The Walled Garden at Knepp

Sue Marsh reports on our visit to Knepp in May 2024.

The Walled Garden

The walled garden at Knepp was a revelation – as Charlie Harpur, the Head Gardener, once said, “We are gardening hearts and minds as well”.  And they are.

Moy Fierheller, Assistant Head Gardener, delivered a superb illustrated talk not only on the development of the re-wilded garden, but also on the wider Knepp estate so that we understood how we, with our fork and spade, our secateurs, are “rootling”, shaping trees and moving seed just as much as do the longhorn cattle, the Tamworth pigs (and piglets!) and the Exmoor ponies. We are, in other words, all in this together.

There was a wonderful moment when Moy, leading us round the garden, picked up a palmful of soil and told us there would be as many as 100 seeds and other precious components in her hand as in any expensive bag of “compost”.

Charles Burrell and Isabella Tree had called in Tom Stuart-Smith (garnering his ninth Chelsea gold medal that morning!), James Hitchmough, Mick Crawley and Jekka McVicar, the great propagator of herbs, to advise on this life-changing scheme and it was fascinating to compare James’s hillock created from the crushed concrete of a collapsed farm building and sand with Tom’s south-facing and rather more fertile sweep of land, while Moy’s slide showing Exmoor ponies cantering through the garden emphasised Professor Crawley’s exhortation “Not to worry”!!

Similarly, we were told that where James had asked the gardeners to throw the seeds and plants and leave them where they landed, Tom had been more particular about where the plants were to be planted. The result in the middle of May is a calmly beautiful sweep of, inter alia, blue iris, yellow broom, wondrous bushy clematis integrifolia and delicate linum narbonense punctuated by crimson field poppies and the dark purple of dianthus carthusianorum.  Walking along the path below James’s hillock one could look through the grasses and plants much as an animal might, while Tom’s more considered planting soothed the palate.
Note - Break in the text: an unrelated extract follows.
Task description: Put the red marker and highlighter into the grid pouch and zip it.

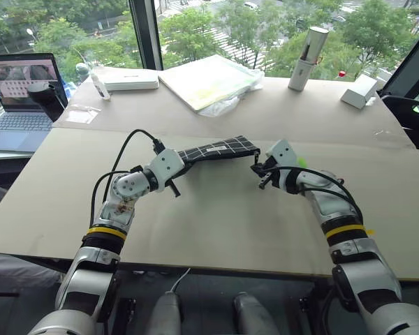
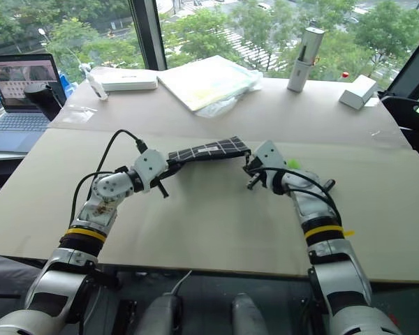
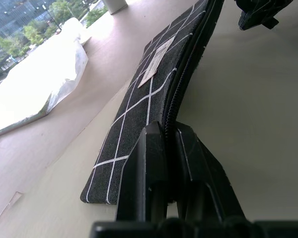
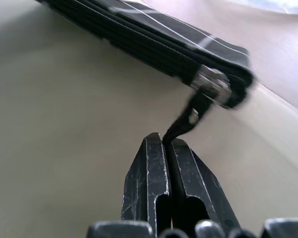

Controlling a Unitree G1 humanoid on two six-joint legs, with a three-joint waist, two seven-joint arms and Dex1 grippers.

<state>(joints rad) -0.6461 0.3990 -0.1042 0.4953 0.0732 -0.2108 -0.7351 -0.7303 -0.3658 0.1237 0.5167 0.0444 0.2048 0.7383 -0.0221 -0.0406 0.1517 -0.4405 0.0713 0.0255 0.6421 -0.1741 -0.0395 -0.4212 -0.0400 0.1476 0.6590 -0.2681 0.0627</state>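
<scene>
flat black fabric grid pouch with white grid lines (image 1: 216, 149) is held up off the beige desk (image 1: 223, 216), stretched between the two hands, roughly level. left hand (image 3: 170, 144) clamped fully closed on the pouch's near end, fingers pinching the fabric right at the zipper edge. right hand (image 4: 168, 144) closed tight on the thin black pull cord (image 4: 186, 121) hanging from the metal zipper slider (image 4: 212, 85), which sits at the pouch's far end by the right hand. zipper teeth look closed along the visible edge in the left wrist view. small white label (image 3: 155, 60) on the pouch face. a bit of light green (image 1: 302, 162) shows on the desk just behind the right hand; can't tell what it is. red marker not identifiable. far side of desk: tall white cylinder (image 1: 307, 58), plastic-wrapped flat white pad (image 1: 209, 80), white box (image 1: 359, 91), laptop (image 1: 22, 98) off the left edge.
</scene>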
The whole is peppered with pencil pines and we could be anywhere along the Mediterranean shore!   Importantly, though, the plants are all British and, where endemic elsewhere, part of a British plant family; Nepeta being a case in point since its relative here is the humble mint.

In the kitchen garden the other side of the internal garden wall we were shown a hedge and told that Tom, taking a (virtual) blue pen, had painted wavy lines along its careful shape to indicate how it should now be cut, while the gardener who had been in charge for the last 40 years felt his blood running cold!  Tom’s waves, though, had created shifting dark and light spaces the length of the hedge and made a happy home for insects and birds. And then there were the yews – here Tom took up his shears and cut great masses of foliage in the way that the cattle roaming in the great estate might chew at a tree to find the perfect mix of green!
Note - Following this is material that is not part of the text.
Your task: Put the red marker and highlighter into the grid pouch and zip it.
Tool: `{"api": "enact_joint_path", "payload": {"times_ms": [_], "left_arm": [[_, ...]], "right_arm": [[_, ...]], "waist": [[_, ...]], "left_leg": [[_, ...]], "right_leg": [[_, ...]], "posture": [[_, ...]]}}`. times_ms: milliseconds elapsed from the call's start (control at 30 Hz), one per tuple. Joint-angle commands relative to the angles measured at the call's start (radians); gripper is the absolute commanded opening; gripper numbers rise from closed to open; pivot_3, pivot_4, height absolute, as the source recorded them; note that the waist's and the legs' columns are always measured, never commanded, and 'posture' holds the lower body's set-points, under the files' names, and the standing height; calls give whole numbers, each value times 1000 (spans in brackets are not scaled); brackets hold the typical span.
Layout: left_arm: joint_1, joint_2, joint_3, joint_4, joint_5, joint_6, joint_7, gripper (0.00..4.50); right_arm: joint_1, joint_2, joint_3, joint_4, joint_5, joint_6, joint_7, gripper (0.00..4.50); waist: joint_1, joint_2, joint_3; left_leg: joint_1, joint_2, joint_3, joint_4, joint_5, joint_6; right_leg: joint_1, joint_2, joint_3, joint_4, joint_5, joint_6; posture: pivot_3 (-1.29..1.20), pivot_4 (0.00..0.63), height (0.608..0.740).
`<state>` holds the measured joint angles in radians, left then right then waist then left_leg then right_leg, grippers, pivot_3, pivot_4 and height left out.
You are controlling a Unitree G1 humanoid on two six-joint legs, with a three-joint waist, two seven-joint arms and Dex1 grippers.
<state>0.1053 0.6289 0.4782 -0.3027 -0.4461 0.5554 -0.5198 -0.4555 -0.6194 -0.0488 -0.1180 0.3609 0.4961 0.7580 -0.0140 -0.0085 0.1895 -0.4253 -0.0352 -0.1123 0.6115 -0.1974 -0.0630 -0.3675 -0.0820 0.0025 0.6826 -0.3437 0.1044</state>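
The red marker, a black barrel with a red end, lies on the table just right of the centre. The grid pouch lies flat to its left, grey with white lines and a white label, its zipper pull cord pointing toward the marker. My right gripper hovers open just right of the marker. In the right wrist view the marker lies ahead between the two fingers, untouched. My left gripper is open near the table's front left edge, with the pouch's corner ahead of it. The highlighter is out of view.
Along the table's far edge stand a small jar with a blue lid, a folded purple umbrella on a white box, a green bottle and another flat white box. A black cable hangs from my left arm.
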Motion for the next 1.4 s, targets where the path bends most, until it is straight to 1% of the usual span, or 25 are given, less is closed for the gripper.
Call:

Where the garden had largely been a croquet lawn, the soil in the kitchen garden had been more carefully managed and, in order to attract a wider group of wildlife, Tom has created “dirty paths”, a liminal space in which Jekka’s herbs were planted and smaller creatures now thrive.

It was all a revelation, and a deeply calming one, so that even a perfectly ordinary self-seeded plantain now appeared elegant and in its right place!